Uma expedição científica que contará com a participação de pesquisadores da Universidade de São Paulo (USP) à Antártida está conectando biodiversidade terrestre e a busca por vida extraterrestre. Sob a coordenação do professor Douglas Galante, do Instituto de Geociências (IGc-USP), os estudos buscam compreender a formação e as características dos tapetes microbianos — estruturas de biofilmes de bactérias que produzem minerais por bioprecipitação, um processo semelhante ao utilizado por organismos para criar esqueletos ou conchas.

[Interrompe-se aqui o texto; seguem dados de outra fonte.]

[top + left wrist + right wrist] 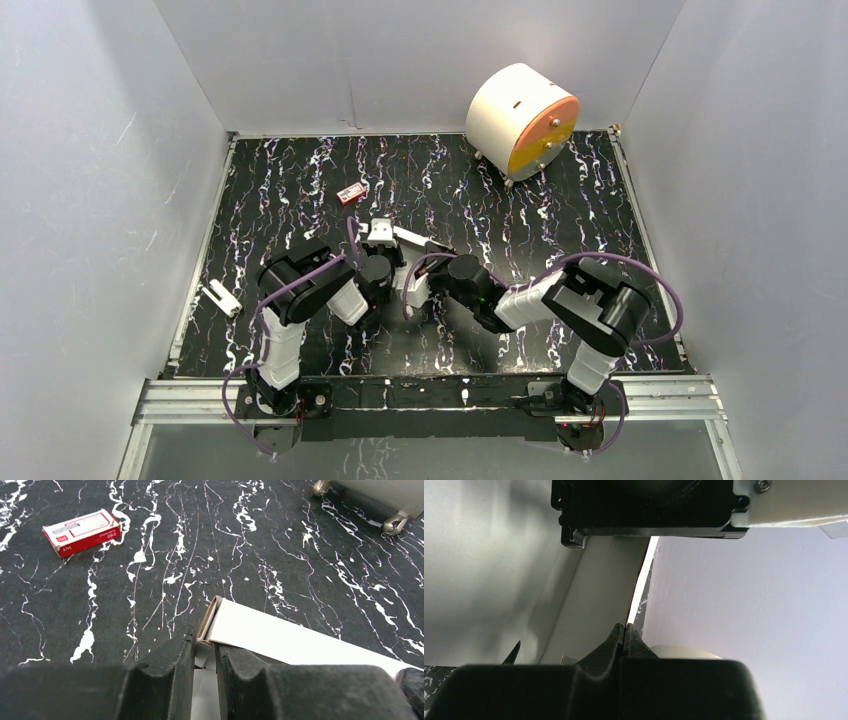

A embarcação encarregada da missão é o navio quebra-gelo Akademik Tryoshnikov, do Instituto de Pesquisa Ártica e Antártica (AARI) de São Petersburgo, na Rússia, com 133 metros de comprimento, dez laboratórios, dois heliportos, botes, guinchos e outros equipamentos de pesquisa especialmente projetados para missões polares. Seu casco reforçado tem capacidade para atravessar banquisas (plataformas de gelo flutuante) com até 1,5 metro de espessura.
A meta, segundo Simões, é inspecionar cerca de 15 geleiras ao redor do continente. Além das análises feitas com instrumentos do próprio navio, os pesquisadores vão usar helicópteros para coletar amostras de gelo e neve do continente.
Astrobiologia e vida extraterrestre
Esse tipo de pesquisa está diretamente relacionado com a astrobiologia e a busca de vida extraterrestre. Esses tapetes microbianos, encontrados em ambientes costeiros de águas rasas, podem ser fundamentais para desvendar mistérios sobre a vida no passado da Terra e, possivelmente, em outros planetas. Em Marte, por exemplo, existem sinais da presença, ainda que tênue, de água líquida, inclusive superficial.
Vida extraterrestre no Sistema Solar
Outros exemplos importantes estão em luas congeladas de gigantes gasosos do Sistema Solar, como Jupiter e Saturno. É o caso de Encélado, em Saturno, e Europa, em Jupiter. Essas luas possuem oceanos líquidos abaixo de uma capa de gelo externa. Ainda existem comprovações de que existem gêiseres superficiais nestes corpos celestes. Ao redor destes gêiseres, podem existir esses tapetes microbianos, evidenciando formas de vida no interior destas luas.
Ainda segundo Galante, existem outras razões para o estudo. Trata-se de entender essas estruturas dentro da evolução terrestres. Este é um ponto de encontro da biologia local com a astrobiologia, que busca entender os caminhos da evolução. Isso porque esses tapetes podem ter sido comuns na Terra durante o período Arqueano, há bilhões de anos. “Viajar para a Antártida é como viajar no tempo, explorando condições similares às de um passado remoto do nosso planeta”, afirma o pesquisador.
Alta tecnologia
Caso biominerais sejam encontrados, eles serão analisados no acelerador de partículas Sirius, em Campinas. O acelerador de alta tecnologia poderá distinguir minerais de origem biológica de outros. Uma das comparações mais aguardadas será entre os carbonatos produzidos pelos biofilmes da Antártida e aqueles encontrados na superfície de Marte. Essa análise pode ajudar a determinar se os minerais marcianos têm origem biótica, sugerindo que vida microbiana existiu no planeta vermelho.
Em busca de vida fora da Terra
Enquanto os pesquisadores da USP buscam pistas na Terra, a Nasa direciona esforços para investigar na lua Europa. A espaçonave Europa Clipper, lançada recentemente, tem como destino a lua que orbita Júpiter a 628 milhões de quilômetros da Terra. A missão deve chegar na lua em 2030. Cientistas acreditam que sob sua espessa camada de gelo de 25 quilômetros de profundidade exista um vasto oceano de água salgada, possivelmente contendo os ingredientes químicos necessários para formas de vida.
A hipótese de vida em Europa surgiu nos anos 1970, quando astrônomos detectaram água congelada em sua superfície. A nave Europa Clipper se dedicará a explorar essa possibilidade, ultrapassando uma missão anterior e chegando primeiro à lua gelada.
Segundo Mark Fox-Powell, microbiologista planetário da Open University, a descoberta de vida em Europa teria implicações profundas. “Se descobrirmos vida tão longe do Sol, isso indicaria uma origem independente da vida em relação à Terra. Isso sugeriria que a vida pode ser algo comum no universo”, explica.
Conexão do estudo em Europa
As naves Voyager 1 e 2 da agência norte-americana capturaram imagens de Europa na década de 1970. Já em 1995 a nave Galileo, também da Nasa, passou perto de Europa, tendo feito fotos que levantam a ligação entre o estudo e a possibilidade de vida. As imagens mostram uma superfície com rachaduras escuras de tom vermelho e marrom. Essas rachaduras podem conter compostos de sais e enxofre que seriam possíveis indícios biofilme, ou seja, de vida extraterrestre.